--- DATASET SECTION Enclosed Below ---
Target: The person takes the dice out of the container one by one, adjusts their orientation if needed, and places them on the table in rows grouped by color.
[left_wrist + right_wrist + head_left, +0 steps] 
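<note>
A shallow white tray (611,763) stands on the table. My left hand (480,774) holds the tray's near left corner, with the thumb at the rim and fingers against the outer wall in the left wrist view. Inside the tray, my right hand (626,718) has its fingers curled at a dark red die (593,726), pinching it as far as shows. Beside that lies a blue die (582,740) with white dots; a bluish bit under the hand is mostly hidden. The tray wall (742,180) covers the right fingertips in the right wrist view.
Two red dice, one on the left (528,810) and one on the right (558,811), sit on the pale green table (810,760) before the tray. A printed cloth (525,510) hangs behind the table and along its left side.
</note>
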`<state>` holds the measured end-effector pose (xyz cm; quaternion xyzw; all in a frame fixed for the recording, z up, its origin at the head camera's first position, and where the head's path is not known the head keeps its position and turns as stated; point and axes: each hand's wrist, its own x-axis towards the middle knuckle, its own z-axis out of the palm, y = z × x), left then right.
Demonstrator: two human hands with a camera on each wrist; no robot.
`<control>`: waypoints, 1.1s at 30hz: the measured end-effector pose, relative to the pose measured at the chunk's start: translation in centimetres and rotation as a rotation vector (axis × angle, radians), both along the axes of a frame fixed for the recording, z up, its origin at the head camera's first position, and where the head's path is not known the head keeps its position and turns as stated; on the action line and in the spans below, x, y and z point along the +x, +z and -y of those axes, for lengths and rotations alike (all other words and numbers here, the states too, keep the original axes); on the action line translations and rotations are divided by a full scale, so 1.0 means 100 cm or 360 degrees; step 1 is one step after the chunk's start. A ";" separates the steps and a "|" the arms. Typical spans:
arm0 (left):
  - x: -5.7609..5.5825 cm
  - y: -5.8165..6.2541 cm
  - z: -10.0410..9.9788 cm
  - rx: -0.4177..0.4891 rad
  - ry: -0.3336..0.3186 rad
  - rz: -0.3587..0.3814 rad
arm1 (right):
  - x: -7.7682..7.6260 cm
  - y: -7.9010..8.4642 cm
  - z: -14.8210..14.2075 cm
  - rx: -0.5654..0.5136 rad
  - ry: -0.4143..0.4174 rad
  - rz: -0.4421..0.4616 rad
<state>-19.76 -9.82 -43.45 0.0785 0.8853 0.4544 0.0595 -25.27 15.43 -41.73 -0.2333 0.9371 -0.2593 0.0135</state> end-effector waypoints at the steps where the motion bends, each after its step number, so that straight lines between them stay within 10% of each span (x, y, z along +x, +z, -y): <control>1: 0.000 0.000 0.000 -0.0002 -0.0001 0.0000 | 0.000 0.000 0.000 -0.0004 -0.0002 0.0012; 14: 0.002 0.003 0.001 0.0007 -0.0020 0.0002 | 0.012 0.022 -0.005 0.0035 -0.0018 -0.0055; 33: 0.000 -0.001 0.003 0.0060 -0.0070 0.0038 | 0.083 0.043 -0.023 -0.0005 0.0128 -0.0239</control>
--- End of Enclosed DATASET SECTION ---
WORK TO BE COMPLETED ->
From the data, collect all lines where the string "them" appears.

SOLVED PROBLEM ->
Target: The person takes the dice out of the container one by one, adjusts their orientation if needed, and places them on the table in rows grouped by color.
<state>-19.76 -9.82 -43.45 0.0785 0.8853 0.4544 0.0595 -25.27 15.43 -41.73 -0.2333 0.9371 -0.2593 0.0135</state> end-effector waypoints at the steps where the motion bends, each after its step number, so that straight lines between them stay within 10% of each span (x, y, z along +x, +z, -y): <control>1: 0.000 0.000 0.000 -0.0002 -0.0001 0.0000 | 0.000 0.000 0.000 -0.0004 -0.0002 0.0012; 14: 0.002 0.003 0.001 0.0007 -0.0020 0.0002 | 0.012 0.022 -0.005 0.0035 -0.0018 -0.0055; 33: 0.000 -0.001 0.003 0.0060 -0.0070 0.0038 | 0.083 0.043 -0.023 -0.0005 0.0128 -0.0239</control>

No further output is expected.